- _EXERCISE DESCRIPTION_
The listing below holds a line with "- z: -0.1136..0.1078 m" and a later line with "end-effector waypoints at". Write out those two lines and every line between them, exactly, and nothing else.
####
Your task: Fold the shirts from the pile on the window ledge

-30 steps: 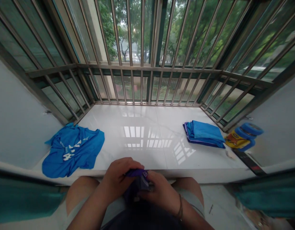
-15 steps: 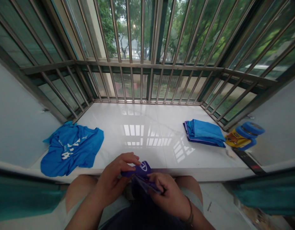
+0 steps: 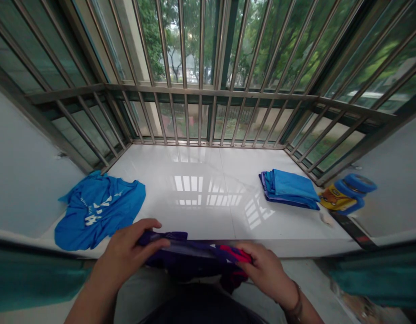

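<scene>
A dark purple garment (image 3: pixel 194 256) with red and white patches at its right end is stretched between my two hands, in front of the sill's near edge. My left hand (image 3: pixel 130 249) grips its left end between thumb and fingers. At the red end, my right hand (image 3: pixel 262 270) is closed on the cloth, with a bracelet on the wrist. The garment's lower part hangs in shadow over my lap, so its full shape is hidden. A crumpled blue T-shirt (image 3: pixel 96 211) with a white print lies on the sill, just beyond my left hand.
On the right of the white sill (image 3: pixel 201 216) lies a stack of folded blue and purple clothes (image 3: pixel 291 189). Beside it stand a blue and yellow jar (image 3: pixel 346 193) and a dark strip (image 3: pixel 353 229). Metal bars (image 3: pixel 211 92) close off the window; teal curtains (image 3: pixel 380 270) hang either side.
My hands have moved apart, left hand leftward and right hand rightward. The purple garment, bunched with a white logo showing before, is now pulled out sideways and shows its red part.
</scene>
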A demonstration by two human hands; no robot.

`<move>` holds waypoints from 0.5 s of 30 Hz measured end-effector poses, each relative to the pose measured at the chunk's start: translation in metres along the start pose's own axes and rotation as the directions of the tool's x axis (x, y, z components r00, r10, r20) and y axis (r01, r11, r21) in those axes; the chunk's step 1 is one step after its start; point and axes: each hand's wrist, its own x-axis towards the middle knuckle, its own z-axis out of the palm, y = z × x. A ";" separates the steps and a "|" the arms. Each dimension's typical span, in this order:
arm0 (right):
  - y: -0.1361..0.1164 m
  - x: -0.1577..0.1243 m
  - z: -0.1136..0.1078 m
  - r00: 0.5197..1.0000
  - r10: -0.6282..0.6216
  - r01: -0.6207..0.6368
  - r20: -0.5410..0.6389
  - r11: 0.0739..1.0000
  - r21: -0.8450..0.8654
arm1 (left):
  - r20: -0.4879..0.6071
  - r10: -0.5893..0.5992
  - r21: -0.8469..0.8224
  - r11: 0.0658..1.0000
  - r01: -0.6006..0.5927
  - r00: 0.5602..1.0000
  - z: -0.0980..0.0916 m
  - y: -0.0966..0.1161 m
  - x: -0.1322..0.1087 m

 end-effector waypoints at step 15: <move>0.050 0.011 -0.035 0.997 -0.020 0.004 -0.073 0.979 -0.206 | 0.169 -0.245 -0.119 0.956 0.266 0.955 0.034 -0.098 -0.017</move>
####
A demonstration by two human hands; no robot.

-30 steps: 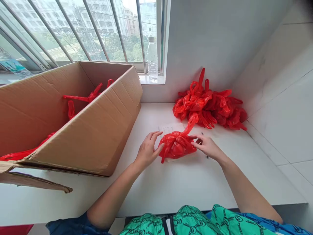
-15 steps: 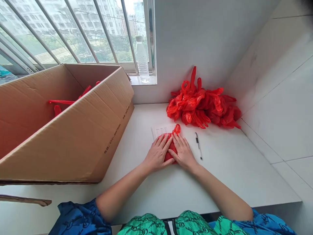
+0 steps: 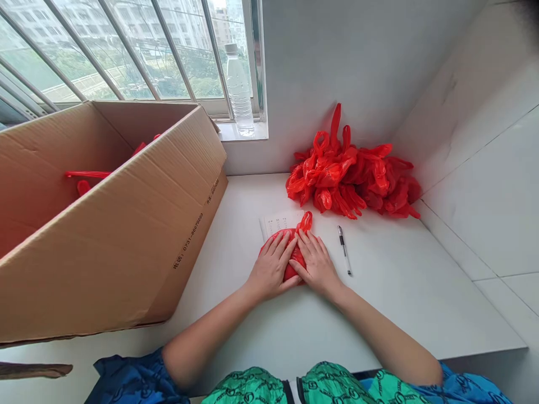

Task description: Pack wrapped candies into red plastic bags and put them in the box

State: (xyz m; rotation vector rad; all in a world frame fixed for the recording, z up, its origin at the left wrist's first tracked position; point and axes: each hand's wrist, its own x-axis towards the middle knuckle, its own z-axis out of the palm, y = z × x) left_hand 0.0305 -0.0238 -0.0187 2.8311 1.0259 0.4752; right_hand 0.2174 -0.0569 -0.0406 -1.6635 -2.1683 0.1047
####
- _ANSWER BELOW_
  - z: -0.1136..0.1078 m
  - r00: 0.5197..1.0000
  - r10: -0.6282..0.6216
  - r01: -0.6207..0.6368
  - r20: -0.5410..0.6389
  - r11: 0.0739..1.0000
  - r21: -0.8450..0.8654
arm1 (left):
  - r20: -0.4879..0.6071
  - r10: -0.5893..0.5992
  - r21: -0.8469..0.8224
  - r11: 0.0658..1.0000
  - r01: -0.6006..0.5927
  - r00: 0.5602..1.0000
  - z: -0.0980..0.0916 m
  - y: -0.0966..0.1161 m
  - x: -0.1322..0.1087 m

 end-effector waypoints at step 15: <move>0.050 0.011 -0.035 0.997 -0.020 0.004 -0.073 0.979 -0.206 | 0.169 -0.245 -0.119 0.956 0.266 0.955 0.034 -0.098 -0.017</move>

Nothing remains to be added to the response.